Le président libanais Michel Aoun a réclamé l'ouverture d'une enquête et le gouvernement a décrété lundi journée de deuil national.
A l'hôpital Al-Salam à Tripoli, grande ville du Nord, les salles d'urgence se sont remplies dès le petit matin de blessés et de proches de victimes, certains à la recherche d'une personne disparue.
"Ne nous quitte pas !", criait une mère à côté de son fils au corps entièrement brûlé, tandis qu'un homme pleurait à chaudes larmes, priant Dieu de sauver son enfant.
Au moins sept corps et des dizaines de personnes brûlées ont été transférés dans un hôpital du Akkar, a indiqué un employé de cet établissement, Yassine Metlej.

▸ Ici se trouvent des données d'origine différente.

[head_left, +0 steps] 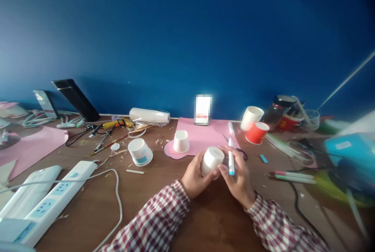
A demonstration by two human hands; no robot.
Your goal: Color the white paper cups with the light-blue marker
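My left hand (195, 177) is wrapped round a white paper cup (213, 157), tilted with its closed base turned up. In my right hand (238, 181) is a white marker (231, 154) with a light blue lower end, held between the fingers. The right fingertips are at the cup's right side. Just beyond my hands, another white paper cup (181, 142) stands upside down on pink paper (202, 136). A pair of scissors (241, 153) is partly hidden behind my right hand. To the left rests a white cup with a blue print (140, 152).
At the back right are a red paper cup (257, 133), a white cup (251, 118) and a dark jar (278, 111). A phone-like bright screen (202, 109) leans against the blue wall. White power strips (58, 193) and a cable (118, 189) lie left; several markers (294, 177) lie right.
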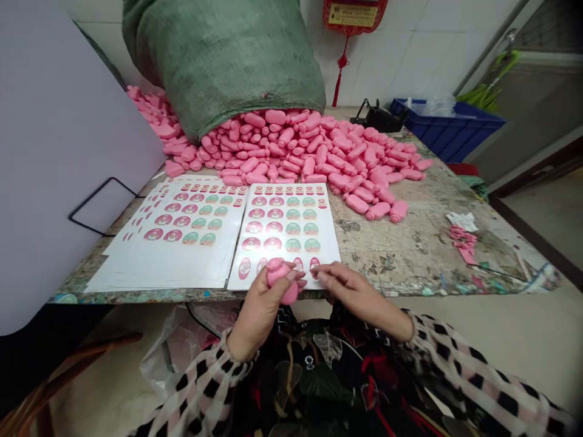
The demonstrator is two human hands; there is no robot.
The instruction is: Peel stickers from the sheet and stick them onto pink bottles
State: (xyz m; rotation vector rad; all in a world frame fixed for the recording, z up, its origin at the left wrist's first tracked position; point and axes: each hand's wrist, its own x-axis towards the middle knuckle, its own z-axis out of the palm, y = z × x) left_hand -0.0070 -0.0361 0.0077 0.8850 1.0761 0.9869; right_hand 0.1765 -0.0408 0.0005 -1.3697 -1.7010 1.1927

Mais "les cadavres sont tellement carbonisés qu'on ne peut pas les identifier", a-t-il dit à l'AFP. "Certains n'ont plus de visage, d'autres plus de bras".
L'hôpital a dû refuser la plupart des blessés car il n'est pas équipé pour soigner les grands brûlés, a-t-il ajouté.

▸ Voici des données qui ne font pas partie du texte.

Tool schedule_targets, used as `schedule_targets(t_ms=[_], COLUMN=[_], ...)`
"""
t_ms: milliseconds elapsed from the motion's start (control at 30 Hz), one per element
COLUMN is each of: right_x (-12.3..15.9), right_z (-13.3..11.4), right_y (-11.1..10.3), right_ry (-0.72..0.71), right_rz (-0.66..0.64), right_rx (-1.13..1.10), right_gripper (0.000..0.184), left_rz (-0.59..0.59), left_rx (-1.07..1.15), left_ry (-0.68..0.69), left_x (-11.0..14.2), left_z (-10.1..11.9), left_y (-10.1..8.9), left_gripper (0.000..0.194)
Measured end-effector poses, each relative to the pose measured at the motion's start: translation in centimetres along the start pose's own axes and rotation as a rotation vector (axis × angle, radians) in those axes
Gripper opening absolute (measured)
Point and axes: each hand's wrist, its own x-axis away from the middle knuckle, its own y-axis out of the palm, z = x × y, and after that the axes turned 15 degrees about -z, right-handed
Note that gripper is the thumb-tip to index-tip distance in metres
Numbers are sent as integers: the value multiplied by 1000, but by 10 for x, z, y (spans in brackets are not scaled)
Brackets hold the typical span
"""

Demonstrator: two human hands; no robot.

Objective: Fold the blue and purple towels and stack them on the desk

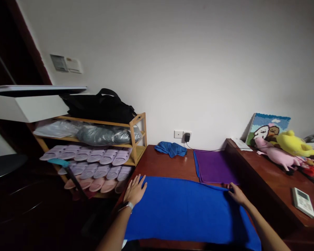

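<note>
A blue cloth [183, 212] lies spread over the front of the reddish-brown wooden surface. My left hand [136, 190] rests flat near its far left corner, fingers apart. At the far right corner, my right hand [236, 193] has its fingers closed on the cloth's edge, which rises slightly there. Just beyond that edge lies a folded purple cloth [216, 166], with a strip of blue showing along its left side. Against the wall sits a crumpled blue cloth [170, 149].
To the left, a wooden rack [134, 139] holds several slippers [99, 157], plastic-wrapped bundles and a black bag [99, 106]. A raised wooden ledge [266, 177] on the right carries plush toys [292, 143], a picture [269, 127] and a white remote [303, 201]. A plugged-in adapter [187, 137] trails a cable.
</note>
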Motion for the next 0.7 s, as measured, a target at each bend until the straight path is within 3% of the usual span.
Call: schedule_targets(t_ms=[167, 367, 533, 700], right_x=[-5, -6, 5, 17], right_z=[8, 16, 10, 19], right_y=[1, 15, 19, 9], right_ry=[-29, 77, 137, 90], right_rz=[98, 297, 133, 48], right_rx=[-238, -240, -254, -227], right_gripper=[47, 53, 62, 51], left_rz=[5, 18, 9, -1], left_rx=[-7, 13, 8, -6], left_ry=[4, 5, -3, -7], left_x=[-1, -3, -1, 0], left_z=[-1, -3, -1, -1], left_y=[2, 5, 4, 4], left_gripper=[58, 57, 57, 57])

Le ministre sortant de la Santé Hamad a dit être en contact avec notamment la Turquie, le Koweït et la Jordanie pour y transférer les brûlés graves.
"Il y a beaucoup (...) de corps que nous n'avons pas pu identifier", a confirmé une source sécuritaire à l'AFP, indiquant que des tests ADN avaient débuté.
«Le temps du jugement»
Dans plusieurs hôpitaux, des correspondants de l'AFP ont vu des dépouilles enveloppées dans des linceuls blancs. Une personne grièvement blessée a été transportée en hélicoptère vers un hôpital à Beyrouth, a constaté un photographe de l'AFP.

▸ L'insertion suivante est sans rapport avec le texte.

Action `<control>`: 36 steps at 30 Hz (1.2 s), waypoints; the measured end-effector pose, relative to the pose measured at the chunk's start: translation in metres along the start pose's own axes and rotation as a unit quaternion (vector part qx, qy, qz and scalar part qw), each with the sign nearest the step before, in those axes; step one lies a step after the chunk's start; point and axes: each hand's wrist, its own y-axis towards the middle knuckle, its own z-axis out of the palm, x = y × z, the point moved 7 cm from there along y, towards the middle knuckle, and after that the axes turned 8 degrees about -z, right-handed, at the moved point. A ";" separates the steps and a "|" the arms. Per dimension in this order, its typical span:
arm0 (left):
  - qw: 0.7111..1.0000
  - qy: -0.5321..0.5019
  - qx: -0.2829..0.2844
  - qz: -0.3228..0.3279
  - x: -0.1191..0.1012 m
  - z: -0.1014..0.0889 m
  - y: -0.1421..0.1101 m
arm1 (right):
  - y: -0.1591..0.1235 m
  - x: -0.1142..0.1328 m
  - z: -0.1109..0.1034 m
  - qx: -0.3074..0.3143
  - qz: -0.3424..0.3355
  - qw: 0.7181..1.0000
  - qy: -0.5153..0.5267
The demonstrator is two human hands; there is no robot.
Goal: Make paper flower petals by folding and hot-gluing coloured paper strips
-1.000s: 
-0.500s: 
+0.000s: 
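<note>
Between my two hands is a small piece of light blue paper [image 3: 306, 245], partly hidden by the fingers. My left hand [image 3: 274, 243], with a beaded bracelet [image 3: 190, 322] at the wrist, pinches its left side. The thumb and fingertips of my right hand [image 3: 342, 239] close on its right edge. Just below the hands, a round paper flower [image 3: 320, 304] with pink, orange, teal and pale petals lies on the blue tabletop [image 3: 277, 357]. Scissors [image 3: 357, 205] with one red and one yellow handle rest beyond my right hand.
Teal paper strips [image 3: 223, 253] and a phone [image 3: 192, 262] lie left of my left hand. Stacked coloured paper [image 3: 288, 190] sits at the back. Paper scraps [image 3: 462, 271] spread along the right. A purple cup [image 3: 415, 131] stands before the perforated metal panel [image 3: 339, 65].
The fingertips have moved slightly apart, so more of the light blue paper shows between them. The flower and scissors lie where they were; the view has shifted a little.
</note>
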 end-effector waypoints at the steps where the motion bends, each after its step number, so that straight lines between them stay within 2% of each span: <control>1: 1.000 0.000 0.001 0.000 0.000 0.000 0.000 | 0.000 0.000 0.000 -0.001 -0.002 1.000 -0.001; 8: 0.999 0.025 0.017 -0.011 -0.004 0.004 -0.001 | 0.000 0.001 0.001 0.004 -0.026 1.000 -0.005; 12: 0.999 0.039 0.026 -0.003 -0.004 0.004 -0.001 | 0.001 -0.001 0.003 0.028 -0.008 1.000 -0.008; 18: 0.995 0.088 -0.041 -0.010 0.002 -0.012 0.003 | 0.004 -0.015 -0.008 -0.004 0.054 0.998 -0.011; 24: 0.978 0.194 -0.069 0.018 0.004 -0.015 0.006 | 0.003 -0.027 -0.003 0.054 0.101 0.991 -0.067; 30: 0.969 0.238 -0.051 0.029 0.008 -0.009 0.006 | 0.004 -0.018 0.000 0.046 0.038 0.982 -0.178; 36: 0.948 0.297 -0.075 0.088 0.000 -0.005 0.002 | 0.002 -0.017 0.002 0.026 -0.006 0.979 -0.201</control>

Le Liban, qui connaît des pénuries en tous genre, notamment en carburants, est en plein effondrement économique depuis fin 2019. La livre libanaise a perdu plus de 90% de sa valeur face au dollar.
La chute est accélérée par une crise politique sans fin: le pays est sans gouvernement depuis l'été dernier. La classe politique, prisonnière d'intérêts personnels et clientélistes, échoue à former un gouvernement afin de lancer des réformes indispensables au déblocage d'aides financières internationales cruciales, de plusieurs milliards de dollars.
En attendant, des hôpitaux, pharmacies, boutiques, restaurants et centres commerciaux ont dû fermer leurs portes, faute de diesel pour alimenter les générateurs privés, tandis que les pannes de courant culminent à plus de 22 heures par jour.
Samedi, l'hôpital de l'Université américaine de Beyrouth, un des principaux hôpitaux privés du pays, a prévenu qu'il serait contraint de cesser ses activités dans les 48 heures s'il n'obtenait pas de carburant.
Et sur le terrain, la colère contre la classe dirigeante ne cesse de monter.
"Après ce qui s'est passé, le temps du jugement va arriver", promet le proche d'une victime à Akkar sous le couvert de l'anonymat.
Excédés, des habitants du Akkar ont incendié dimanche une maison qui appartiendrait au propriétaire du terrain où a eu lieu l'explosion, selon l'ANI.
Dans un communiqué, l'armée a indiqué avoir arrêté à Tripoli ce propriétaire.
A Beyrouth, des habitants sont entrés de force dans l'appartement d'un député --qui était absent-- et l'ont vandalisé, selon l'ANI. D'autres ont manifesté devant le domicile du Premier ministre désigné, Nagib Mikati.